What idiot thought up the idea of putting studio art and art history together in one university art department? It seems unlikely that it was either an art historian or an artist. Neither would merge voluntarily. It must have been a dean trying to save some money.
Art history departments came first, of course, because they were “paper and pencil” entities that fit readily into academe. Studio art didn’t take off as part of university curricula until relatively late, in the 1920s. And after World War II, when returning soldiers were treated to college educations via the GI Bill, many of them decided what the hell, they’d study painting and sculpture. Studio art boomed. But well into the ’60s, many colleges and universities that allowed students to dabble in painting or drawing as part of the “serious” academic endeavor of art history, still wouldn’t countenance an actual major in studio art. A few places, such as Princeton, finesse the matter by awarding a Visual Arts Certificate to art history majors who take enough studio classes.
Studio art is, of course, the horse that comes before the cart. Artists make art, and art historians come along afterwards to fret over it. Moreover, long before art history was even born — when Heinrich Wölfflin put the words “art” and “history” together and said, “Yo! I have a discipline!” — Leonardo had established that painting was a noble activity that belonged in the liberal arts. Leonardo’s words laid the foundation for the fine-arts academies that sprung up in all the capitals of Europe in the wake of the Renaissance. Fast forward a few hundred years, and you have studio art majors in American colleges and universities.
An art historian of my acquaintance likes to say, “The only good artist is a dead artist.” He thinks he’s being sardonically witty, but there’s a painful truth spake in his jest. It’s what, down deep, most art historians actually believe. They do scholarly research on old art that’s already been established as great art. It’s only natural that they prefer old art, with its dead artists, to new art, where they’re more likely to encounter living artists. Those artists can talk back, defend themselves, and speak — if they care to — with considerably more authority about their work than an art historian can.
Art historians busily invent and then solve scholarly puzzles (e.g., study the “crucial role of the physical body in memorial strategies”) about this non-verbal thing we call “art.” Art history is a rational and verbal endeavor; making art is non-rational (although not necessarily irrational) and visual. The art historian gathers, preserves and orders, for history, the “data” about art and artists; the artist is unmindful of data. The art historian analyzes completed forms; the artist invents them. The art historian thrives on stylistic comparison; the artist lives by pursuing a singular vision. In short, the art historian and the artist are about as similar as a cellphone and a poinsettia plant.
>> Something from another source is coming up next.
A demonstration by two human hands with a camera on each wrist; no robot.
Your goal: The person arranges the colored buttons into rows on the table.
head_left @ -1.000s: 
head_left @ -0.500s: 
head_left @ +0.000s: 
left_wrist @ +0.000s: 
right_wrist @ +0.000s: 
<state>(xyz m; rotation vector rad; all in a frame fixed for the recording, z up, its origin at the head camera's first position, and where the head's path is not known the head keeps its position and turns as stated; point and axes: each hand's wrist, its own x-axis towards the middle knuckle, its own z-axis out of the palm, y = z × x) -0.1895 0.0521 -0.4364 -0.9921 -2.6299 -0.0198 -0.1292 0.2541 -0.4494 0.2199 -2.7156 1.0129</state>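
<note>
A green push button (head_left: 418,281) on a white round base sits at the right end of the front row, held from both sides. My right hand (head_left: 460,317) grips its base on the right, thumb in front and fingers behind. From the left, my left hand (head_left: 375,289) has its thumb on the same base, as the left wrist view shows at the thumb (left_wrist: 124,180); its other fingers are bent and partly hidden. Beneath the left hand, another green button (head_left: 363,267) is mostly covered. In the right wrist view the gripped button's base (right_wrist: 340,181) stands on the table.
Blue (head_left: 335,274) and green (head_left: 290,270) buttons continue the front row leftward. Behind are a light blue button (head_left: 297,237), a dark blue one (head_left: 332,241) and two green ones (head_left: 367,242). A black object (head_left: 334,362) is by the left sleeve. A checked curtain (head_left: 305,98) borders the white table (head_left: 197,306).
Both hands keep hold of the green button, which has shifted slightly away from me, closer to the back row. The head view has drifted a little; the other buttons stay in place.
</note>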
In the good-artist = dead-artist equation, “good” artist implies “great” artist. Many art historians suffer from what might be called the “greatness fallacy.” In cloaking themselves in the mantle of the illustrious subjects of their research — e.g., Raphael, Michelangelo or Cézanne — they apparently can’t help feeling that not a little of that “greatness” pixie dust somehow rubs off on them. It’s the academic equivalent of the Vegas hanger-on saying, “Wayne Newton is a close personal friend of mine.”
I’ve taught painting and drawing at several colleges and universities, and it’s been my experience that this attitude of art historians, proudly on display, makes their studio colleagues feel undeservedly unworthy because their work hangs on the walls of the local gallery instead of the Uffizi. Meanwhile, a lot of artists, in considering their colleagues in art history, can’t help but subscribe to Nietzsche’s contemptuous remark that it’s a case of eunuchs guarding the harem.
Yes, there are some great, generous, contemporary-art-or-artist-loving art historians walking the halls of many a combined university art department. They’re a genuine pleasure for professors of studio art to be around. Alas, there aren’t enough of them to make the pedagogical marriage work. Their field, moreover, has steadily become more and more about matters putatively broader than “art”: politics, sociology, theory, and epistemology. In short, art history these days is more about “history” than “art.” So I say to all you great and honorable history departments out there: “Take our art historians … please.”